Wann man es verwendet
Reflexivpronomen benutzt man, wenn jemand etwas mit sich selbst macht oder bei Verben, die ein Reflexivpronomen verlangen.
Wichtige Formen
- mich, dich, sich, uns, euch, sich
Beispiele
Du erinnerst dich an den Termin.
Er freut sich auf den Urlaub.
Wir treffen uns um acht Uhr.
Sie interessiert sich für Musik.
Tipps
- Achte darauf, dass das Reflexivpronomen zum Subjekt passt.

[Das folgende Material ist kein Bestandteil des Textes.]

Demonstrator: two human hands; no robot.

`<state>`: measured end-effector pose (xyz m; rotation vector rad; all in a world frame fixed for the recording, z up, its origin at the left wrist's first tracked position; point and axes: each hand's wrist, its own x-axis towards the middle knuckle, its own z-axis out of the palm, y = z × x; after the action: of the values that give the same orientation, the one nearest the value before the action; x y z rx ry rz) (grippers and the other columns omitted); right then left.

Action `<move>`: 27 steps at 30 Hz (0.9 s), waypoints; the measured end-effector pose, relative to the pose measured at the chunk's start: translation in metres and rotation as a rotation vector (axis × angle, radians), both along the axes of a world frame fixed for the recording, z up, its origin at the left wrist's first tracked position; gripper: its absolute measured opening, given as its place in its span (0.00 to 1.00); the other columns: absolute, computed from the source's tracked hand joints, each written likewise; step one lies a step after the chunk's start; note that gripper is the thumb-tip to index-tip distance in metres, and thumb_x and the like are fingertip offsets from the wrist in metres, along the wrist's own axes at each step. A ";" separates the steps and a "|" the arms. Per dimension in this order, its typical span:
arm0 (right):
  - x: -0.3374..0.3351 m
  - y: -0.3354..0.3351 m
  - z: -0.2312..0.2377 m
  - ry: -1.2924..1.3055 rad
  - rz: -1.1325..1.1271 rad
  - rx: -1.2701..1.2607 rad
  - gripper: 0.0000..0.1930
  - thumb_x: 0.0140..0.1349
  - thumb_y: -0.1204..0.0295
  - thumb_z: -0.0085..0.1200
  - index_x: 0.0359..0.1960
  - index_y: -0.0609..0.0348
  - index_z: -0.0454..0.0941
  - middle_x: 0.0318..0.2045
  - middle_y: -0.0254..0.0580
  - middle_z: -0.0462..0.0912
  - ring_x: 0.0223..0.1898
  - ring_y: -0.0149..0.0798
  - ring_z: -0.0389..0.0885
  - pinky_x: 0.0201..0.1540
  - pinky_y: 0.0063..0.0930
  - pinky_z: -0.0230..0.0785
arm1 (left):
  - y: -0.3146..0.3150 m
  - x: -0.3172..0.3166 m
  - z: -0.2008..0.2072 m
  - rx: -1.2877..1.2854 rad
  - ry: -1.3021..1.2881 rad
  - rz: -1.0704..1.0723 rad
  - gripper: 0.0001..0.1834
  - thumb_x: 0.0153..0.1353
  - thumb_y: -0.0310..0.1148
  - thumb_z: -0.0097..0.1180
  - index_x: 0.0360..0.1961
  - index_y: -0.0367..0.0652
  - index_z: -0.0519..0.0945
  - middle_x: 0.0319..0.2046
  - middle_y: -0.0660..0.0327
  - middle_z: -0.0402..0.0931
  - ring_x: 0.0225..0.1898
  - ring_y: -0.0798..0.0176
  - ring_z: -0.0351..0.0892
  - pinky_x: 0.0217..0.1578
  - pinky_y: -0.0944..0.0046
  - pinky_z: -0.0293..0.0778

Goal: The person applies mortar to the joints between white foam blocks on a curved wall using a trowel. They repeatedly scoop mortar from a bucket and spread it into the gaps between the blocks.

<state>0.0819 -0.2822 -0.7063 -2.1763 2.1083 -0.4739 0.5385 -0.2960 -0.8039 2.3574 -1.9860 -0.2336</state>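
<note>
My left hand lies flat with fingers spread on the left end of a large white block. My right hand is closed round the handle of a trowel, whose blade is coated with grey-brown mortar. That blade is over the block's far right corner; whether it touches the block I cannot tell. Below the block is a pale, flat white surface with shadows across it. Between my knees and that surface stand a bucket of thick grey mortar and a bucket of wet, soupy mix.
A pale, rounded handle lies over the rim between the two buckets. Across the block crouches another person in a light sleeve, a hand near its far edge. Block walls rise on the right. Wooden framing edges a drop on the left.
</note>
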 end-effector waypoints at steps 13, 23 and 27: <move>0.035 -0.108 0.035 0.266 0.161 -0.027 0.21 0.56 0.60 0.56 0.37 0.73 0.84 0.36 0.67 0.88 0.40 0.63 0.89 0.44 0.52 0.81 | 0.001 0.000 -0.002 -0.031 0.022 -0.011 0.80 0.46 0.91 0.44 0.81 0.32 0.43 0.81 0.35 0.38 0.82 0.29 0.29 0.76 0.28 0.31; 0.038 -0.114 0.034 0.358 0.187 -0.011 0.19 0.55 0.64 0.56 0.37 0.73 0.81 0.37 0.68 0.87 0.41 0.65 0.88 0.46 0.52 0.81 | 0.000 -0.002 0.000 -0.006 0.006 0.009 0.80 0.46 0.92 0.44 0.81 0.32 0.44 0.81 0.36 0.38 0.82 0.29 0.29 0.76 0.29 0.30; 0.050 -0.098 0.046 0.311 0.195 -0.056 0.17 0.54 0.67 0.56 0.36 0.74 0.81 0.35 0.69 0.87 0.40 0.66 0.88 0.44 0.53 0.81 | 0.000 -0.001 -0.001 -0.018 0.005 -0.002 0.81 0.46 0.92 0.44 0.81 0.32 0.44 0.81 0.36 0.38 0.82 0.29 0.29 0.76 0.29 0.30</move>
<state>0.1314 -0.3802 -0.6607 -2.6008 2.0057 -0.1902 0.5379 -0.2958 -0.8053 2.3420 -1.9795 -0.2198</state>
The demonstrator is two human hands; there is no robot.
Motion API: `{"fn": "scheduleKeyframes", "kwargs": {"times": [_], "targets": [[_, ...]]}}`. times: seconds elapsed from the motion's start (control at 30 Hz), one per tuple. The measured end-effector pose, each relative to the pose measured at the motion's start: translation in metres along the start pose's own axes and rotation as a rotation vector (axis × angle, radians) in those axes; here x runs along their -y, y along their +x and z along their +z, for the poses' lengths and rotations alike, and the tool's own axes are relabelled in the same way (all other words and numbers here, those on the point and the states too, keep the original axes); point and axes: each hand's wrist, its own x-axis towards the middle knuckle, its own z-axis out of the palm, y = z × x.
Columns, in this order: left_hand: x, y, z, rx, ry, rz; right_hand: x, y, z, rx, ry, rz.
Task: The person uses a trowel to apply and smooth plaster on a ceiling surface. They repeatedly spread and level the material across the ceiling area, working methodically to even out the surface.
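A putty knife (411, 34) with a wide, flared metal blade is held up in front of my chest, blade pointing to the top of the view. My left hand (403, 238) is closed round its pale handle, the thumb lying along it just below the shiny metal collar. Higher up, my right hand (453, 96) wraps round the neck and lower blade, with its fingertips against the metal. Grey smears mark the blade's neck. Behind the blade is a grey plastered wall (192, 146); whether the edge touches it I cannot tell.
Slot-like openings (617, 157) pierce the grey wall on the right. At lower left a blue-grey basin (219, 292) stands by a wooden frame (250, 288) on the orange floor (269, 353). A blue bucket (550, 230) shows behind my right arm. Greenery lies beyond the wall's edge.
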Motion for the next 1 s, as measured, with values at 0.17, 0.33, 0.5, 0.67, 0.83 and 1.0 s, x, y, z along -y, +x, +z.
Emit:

- Viele Verben sind immer reflexiv, auch wenn es in anderen Sprachen nicht so ist.
- Meistens steht das Reflexivpronomen im Akkusativ, manchmal aber auch im Dativ.
Ausnahmen und Sonderfälle
- Manche Verben ändern ihre Bedeutung, wenn sie reflexiv oder nicht reflexiv verwendet werden, z.B. 'setzen' und 'sich setzen'.
- Das Reflexivpronomen 'sich' wird für 'er', 'sie', 'es', 'Sie' (Höflichkeitsform) und 'sie' (Plural) verwendet.